# Rudolph Club a bit late



## Debbie in Wa (Dec 28, 2007)

Well I have been busy here getting the last of my Christmas gifts done. Most of the sewing part is done now with the exception of the redwork table topper that still needs to be quilted. I am thinking of doing an echo quilt around the individual blocks. The last part of my Christmas gifts will be making the jams for the baskets. I am starting on that this weekend with Cherry being first up.
Here are a few pictures of the table topper, double sided napkins and a shawl that I crocheted for hubby's Mom.

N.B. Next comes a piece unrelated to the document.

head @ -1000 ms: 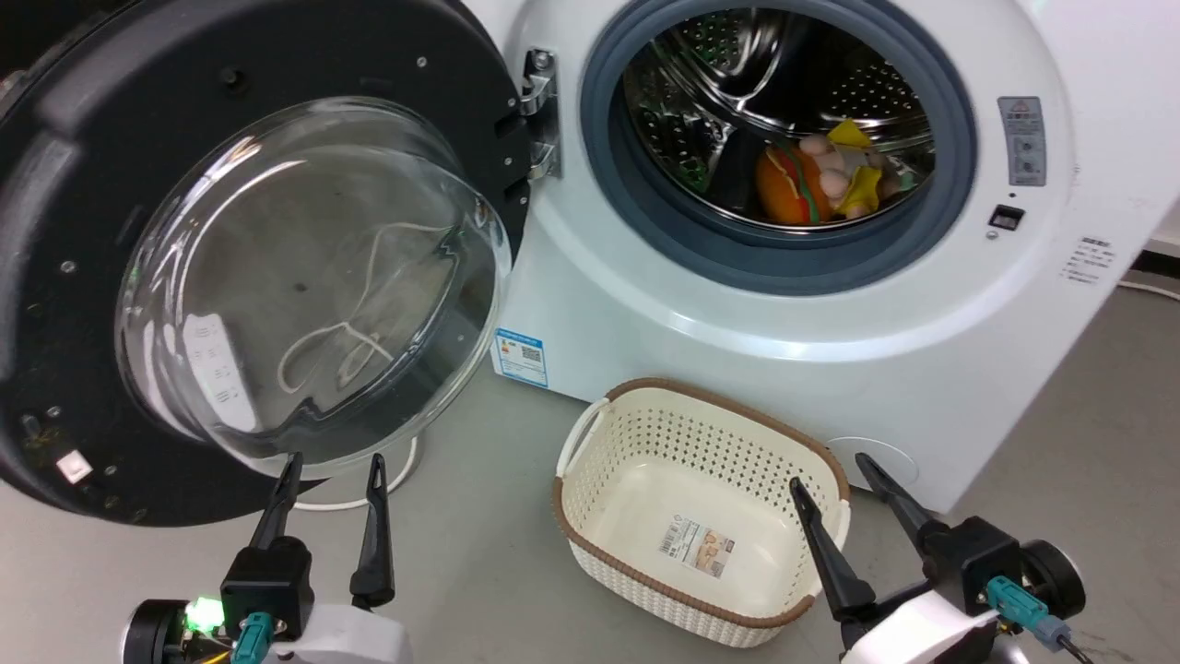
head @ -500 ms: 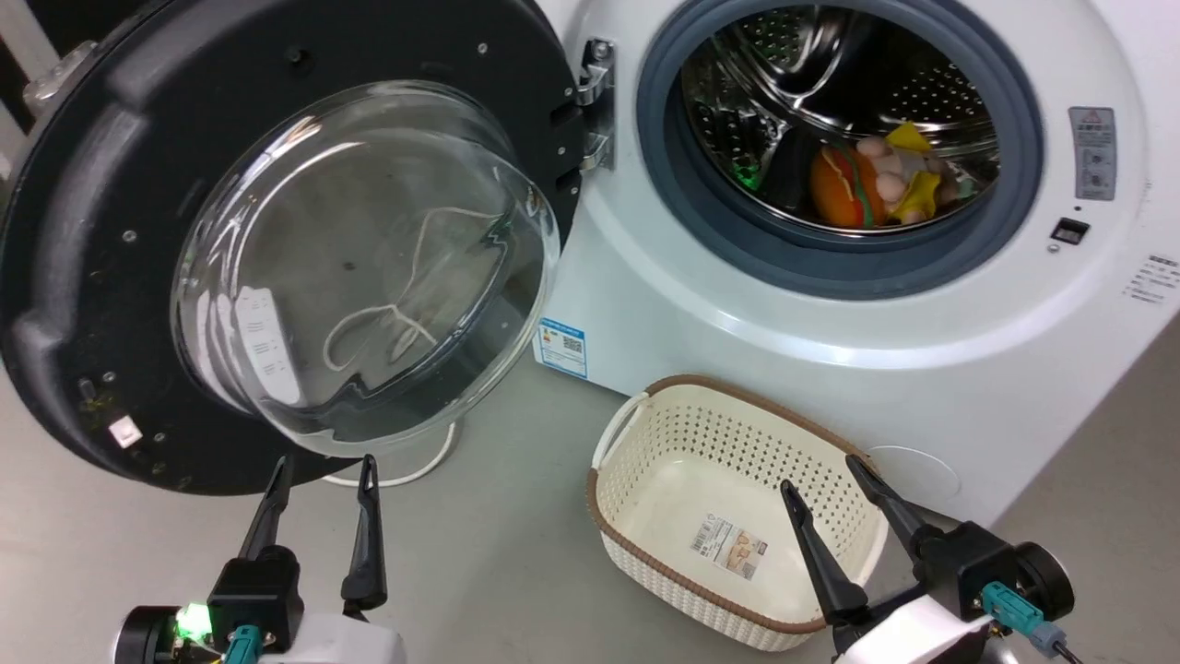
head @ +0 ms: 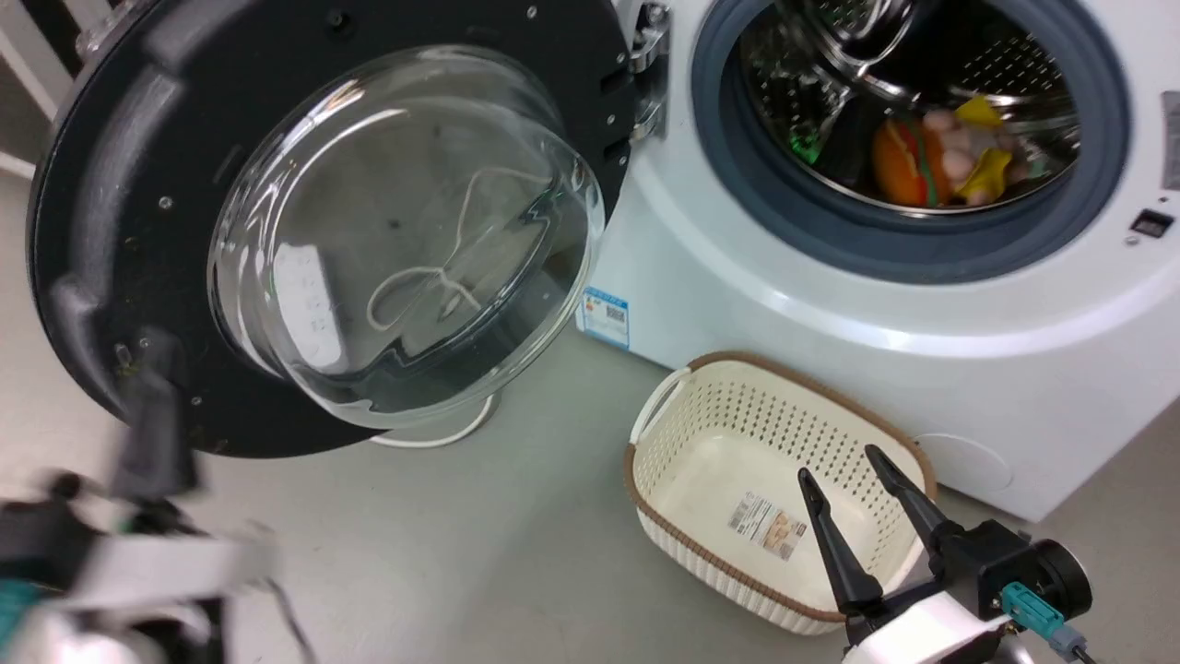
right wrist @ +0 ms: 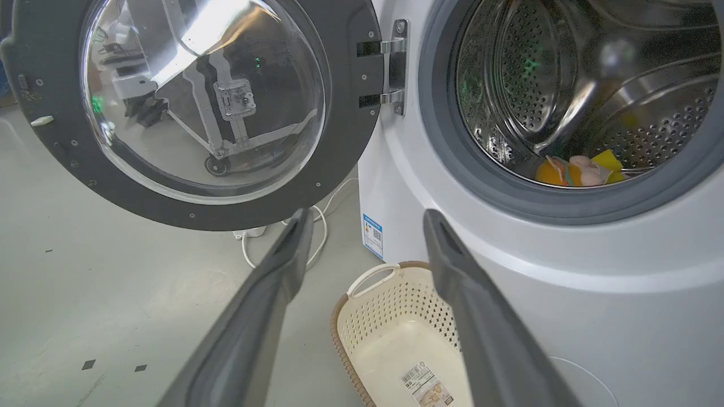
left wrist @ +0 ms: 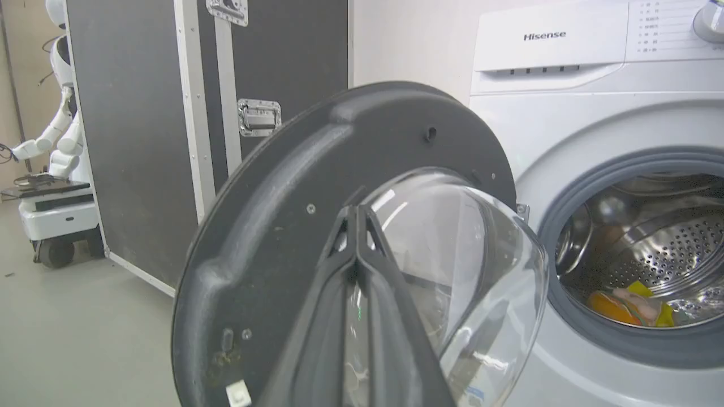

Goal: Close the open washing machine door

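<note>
The washing machine door (head: 120, 184) stands swung wide open to the left of the white washing machine (head: 830, 341), hinged at its right edge, its glass bowl (head: 406, 231) bulging toward me. My left gripper (head: 152, 406) is a motion-blurred shape at the lower left, overlapping the door's lower left rim. Whether it touches the rim I cannot tell. In the left wrist view its fingers (left wrist: 356, 212) are shut together, empty, before the door's inner face (left wrist: 271, 226). My right gripper (head: 839, 464) is open and empty above the basket, and points at the machine front (right wrist: 565, 271) with the door (right wrist: 350, 135) at upper left.
A cream perforated basket (head: 774, 369) sits empty on the floor before the machine. Soft toys (head: 931, 161) lie inside the steel drum. A white cable (head: 433, 438) loops on the floor under the door. A black flight case (left wrist: 141, 141) and another robot (left wrist: 56, 130) stand behind the door.
The head camera has swung left, shifting the whole scene right. My left arm has moved out to the left, now blurred, and its fingers have gone from open to shut. The right gripper stays open.
</note>
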Robot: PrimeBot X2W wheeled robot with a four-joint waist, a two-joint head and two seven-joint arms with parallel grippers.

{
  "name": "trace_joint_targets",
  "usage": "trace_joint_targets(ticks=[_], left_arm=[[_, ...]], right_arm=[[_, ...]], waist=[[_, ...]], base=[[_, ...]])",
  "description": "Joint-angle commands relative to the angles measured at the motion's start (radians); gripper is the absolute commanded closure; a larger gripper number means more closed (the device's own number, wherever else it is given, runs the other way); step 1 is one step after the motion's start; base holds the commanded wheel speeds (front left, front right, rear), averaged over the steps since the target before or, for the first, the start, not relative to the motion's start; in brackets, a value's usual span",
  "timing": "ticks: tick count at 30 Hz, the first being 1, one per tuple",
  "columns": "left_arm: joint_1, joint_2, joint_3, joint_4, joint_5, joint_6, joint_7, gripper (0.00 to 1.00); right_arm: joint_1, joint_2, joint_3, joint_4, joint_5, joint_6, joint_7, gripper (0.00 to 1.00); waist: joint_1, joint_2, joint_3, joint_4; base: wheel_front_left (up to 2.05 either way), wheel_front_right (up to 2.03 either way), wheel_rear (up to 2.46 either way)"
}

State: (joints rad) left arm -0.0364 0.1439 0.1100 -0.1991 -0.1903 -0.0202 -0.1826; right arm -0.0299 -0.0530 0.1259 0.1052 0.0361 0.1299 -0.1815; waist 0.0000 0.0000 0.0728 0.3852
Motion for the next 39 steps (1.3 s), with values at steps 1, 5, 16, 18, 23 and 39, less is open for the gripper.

I really like doing the Rudolph Club as it helps me get things in order once a month so that my list actually gets worked on.


----------



## Tinker (Apr 5, 2004)

Girl, you are really on the ball! Your MIL will love that shawl. Your fabric combos on the napkins are great--what a wonderful idea. Wish I had your enthusiasm, and your talent.


----------



## Patches (Aug 9, 2006)

What is the rudolph club? ( I don't get out much:ashamed


----------



## DW (May 10, 2002)

I REALLY want to know how you quilt the red work B/C I have the same one only 1/4 finished!!! It is my take along project. I am thinking I might make a table cloth out of it...


----------



## Debbie in Wa (Dec 28, 2007)

Patches,
the Rudolph Club is where once a month you set that time aside to get any Christmas gifts started or work on things in progress. On that day, we take a few moments to plan some simple tasks for the month ahead, in order to get ready for Christmas Day with plenty of time to spare. By starting early--and working a bit at a time on each month's assignments-it's easy to prepare for Christmas, save money on gifts, and cut holiday stress.
I discovered it here:Rudolph Club - Month by Month to an Organized Christmas | Organized Christmas


----------



## CJ (May 10, 2002)

Very nice! I haven't even thought about Christmas gifts this year, I don't think I'm going to be making any. Love that shawl!


----------



## grannygardner (May 4, 2005)

I love the idea of the club. I'm joining in order to be ready for next year. Your shawl is gorgeous. I love the yarn you chose for the trim.


----------



## limey (Sep 1, 2004)

What a beautiful shawl. Where did you get the pattern, and is it available online?

Limey


----------



## Debbie in Wa (Dec 28, 2007)

Limey,
the pattern is still available and you can get it here

Amazon.com: Beautiful Shawls (Leisure Arts, Leaflet 2440): Melissa Leapman: Books

For the yarn I used the Caron Simply Soft


----------



## PonderosaQ (Jan 12, 2004)

I like the idea of the Rudolph Club. I make things for Christmas all year but in a very on/off disorganized way. Sounds like this would keep me on track. I've made some of the normal hats and scarves, some place mats (themed to the recipient), some mug organizers, and am now working on some larger size doll clothes. I am planning on making a barn that folds up and can be toted around like a pocketbook for my grand daughter and putting toy horses in it.


----------



## MacaReenie (Mar 1, 2008)

Wow....love them all! Those napkins are great...did you use a pattern?


----------



## Debbie in Wa (Dec 28, 2007)

MacaReenie,
for the napkins I just used my 12 1/2 inch ruller and started cutting out squares that size. I then choose two napkins that looked good together and placed them wrong sides together. I used my serger and sergered all the edges. At night watching t.v. hubby and I would sew the tails of the threads in all four corners inder some of the stitches so that they would not ravel. Yes I could have used fray check, but since these were going to be washed over again I felt better doing it this way. 
This is a great way to use up all that stash that you have laying around that you don't know what to do with and a great way to use all those fun prints out there too.


----------



## lovinthislife (Aug 28, 2009)

I loved your fabric for the napkins. So cute.


----------



## limey (Sep 1, 2004)

Thank you Debbie. I have used the Simply Soft before in an afghan and really like it.

Limey


----------



## Texasdirtdigger (Jan 17, 2010)

Great idea and great job!!


----------